Administrators are 'anti-intellectual and emotionally illiterate'
Former NBA star delivered conference keynote address
How do you get a roomful of mainly white, largely ageing, mostly male sports administrators to start shuffling nervously and looking at their shoes? Hire former basketball star John Amaechi to give the opening keynote address at their annual conference.
The first openly gay NBA player, now a psychologist who runs the Amaechi Basketball Centre in Manchester, issued a brilliantly crafted challenge to conventional wisdom that had one or two at the CCPR event spluttering into their coffee. "We are producing people in sport at the coaching level and the administrative level who are anti-intellectual and emotionally illiterate," he said. Too often sport "indulges a hierarchy of bigotry" and promotes a culture of "rank anti-intellectualism".
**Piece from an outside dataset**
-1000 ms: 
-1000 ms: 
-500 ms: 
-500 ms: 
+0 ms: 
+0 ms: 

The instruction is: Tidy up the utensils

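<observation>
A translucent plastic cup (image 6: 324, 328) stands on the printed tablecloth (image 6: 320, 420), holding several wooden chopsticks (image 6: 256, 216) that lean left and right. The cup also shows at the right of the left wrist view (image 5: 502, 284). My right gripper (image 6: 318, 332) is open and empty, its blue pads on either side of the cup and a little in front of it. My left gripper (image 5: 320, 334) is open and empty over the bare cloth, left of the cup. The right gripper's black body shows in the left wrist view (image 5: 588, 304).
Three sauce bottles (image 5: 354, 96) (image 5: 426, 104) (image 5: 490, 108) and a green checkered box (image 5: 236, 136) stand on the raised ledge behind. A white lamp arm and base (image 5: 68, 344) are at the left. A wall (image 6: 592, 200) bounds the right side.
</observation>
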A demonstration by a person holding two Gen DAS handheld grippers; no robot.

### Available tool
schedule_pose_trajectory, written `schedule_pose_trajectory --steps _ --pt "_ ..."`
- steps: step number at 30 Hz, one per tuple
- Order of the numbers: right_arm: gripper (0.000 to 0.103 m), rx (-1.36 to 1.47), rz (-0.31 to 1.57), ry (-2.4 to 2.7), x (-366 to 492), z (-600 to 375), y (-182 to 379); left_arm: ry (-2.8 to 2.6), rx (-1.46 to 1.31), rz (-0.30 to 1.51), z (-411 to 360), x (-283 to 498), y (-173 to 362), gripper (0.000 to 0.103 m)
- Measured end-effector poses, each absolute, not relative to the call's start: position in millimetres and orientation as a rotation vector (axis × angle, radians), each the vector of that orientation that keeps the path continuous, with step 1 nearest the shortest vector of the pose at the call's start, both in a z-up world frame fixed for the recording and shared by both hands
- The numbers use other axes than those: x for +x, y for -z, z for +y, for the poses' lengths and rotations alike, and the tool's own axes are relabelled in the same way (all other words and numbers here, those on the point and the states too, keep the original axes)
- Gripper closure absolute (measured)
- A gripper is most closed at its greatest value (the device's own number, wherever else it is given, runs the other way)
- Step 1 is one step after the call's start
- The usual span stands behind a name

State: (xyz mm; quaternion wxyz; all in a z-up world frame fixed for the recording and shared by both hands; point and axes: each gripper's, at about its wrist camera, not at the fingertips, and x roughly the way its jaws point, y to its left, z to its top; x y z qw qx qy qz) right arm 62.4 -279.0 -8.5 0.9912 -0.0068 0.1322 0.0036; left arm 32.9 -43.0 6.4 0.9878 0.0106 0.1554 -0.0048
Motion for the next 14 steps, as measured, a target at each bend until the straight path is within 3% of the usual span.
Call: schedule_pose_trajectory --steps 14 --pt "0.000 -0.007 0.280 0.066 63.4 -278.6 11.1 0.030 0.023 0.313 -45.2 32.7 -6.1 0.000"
Amaechi took aim at the "raging blazerati" of British sports administration: "People have existed in sport as if they have tenure. Even when they disappear from one organisation they appear in another at equal or greater status. The status quo is kind to some people … It allows for the bigots among that group and the incompetent among that group to maintain power."
He said that governing bodies needed to take positive steps to make themselves more representative. "You can't wait for the dinosaurs to die. They've been around for 100 years, they'll be around for another 100 if you don't act."
The chief executive of the Professional Footballers' Association, Gordon Taylor, who coped well under tough questioning, nevertheless illustrated how far the sport has to go when he admitted that he would advise any 17-year-old gay player not to disclose his sexuality for fear it would damage his career.